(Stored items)

+++

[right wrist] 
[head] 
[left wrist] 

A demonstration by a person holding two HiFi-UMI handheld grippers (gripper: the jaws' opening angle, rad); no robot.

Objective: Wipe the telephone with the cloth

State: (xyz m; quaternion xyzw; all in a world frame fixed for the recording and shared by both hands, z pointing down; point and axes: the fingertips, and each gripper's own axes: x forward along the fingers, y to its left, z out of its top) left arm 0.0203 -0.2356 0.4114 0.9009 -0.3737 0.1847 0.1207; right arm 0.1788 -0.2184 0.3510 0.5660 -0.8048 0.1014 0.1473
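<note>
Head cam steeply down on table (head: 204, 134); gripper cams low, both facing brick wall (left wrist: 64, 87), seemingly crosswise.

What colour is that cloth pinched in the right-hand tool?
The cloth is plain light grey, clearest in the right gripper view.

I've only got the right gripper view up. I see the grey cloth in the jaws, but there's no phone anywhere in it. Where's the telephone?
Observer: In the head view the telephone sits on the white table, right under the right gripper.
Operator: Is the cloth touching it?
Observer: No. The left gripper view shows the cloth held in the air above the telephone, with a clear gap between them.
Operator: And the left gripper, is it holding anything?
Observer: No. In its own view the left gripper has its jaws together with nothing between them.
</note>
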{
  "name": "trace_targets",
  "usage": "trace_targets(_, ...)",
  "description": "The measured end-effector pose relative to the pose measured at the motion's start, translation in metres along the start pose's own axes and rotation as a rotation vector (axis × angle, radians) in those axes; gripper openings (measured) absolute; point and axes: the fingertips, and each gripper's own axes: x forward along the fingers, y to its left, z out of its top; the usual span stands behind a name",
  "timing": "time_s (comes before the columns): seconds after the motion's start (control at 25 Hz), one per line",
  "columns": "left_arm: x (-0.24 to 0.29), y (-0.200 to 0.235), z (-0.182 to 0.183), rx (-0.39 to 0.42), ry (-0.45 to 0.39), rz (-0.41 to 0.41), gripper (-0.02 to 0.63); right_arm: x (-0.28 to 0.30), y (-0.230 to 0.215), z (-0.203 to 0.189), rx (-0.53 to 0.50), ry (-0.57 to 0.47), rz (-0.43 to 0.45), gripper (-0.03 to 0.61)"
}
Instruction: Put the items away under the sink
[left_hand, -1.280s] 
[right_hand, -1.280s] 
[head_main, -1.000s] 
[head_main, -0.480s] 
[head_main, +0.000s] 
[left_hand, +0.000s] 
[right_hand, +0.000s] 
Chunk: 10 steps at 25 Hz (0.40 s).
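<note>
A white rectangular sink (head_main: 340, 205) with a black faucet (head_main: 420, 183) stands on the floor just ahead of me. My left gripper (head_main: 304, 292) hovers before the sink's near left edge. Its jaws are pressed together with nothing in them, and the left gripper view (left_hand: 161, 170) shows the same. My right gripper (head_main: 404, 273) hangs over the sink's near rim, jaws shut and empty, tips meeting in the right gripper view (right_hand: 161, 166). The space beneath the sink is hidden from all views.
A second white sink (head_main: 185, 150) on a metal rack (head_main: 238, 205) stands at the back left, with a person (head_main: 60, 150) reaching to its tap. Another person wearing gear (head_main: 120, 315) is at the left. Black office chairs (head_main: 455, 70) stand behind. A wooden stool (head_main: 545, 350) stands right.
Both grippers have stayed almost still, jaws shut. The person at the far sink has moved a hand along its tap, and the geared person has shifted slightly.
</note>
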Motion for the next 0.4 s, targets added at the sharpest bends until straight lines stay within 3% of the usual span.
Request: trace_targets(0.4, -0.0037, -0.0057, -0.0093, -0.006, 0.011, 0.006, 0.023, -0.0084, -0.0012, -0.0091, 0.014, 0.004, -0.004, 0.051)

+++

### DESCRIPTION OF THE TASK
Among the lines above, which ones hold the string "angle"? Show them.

### TASK SOLUTION
A demonstration by a person holding two HiFi-UMI handheld grippers (gripper: the jaws' opening angle, rad); no robot.
  "description": "The measured end-effector pose relative to the pose measured at the motion's start, translation in metres along the start pose's own axes and rotation as a rotation vector (axis × angle, radians) in those axes; gripper openings (measured) absolute; point and axes: the fingertips, and each gripper's own axes: x forward along the fingers, y to its left, z out of its top; the usual span stands behind a name",

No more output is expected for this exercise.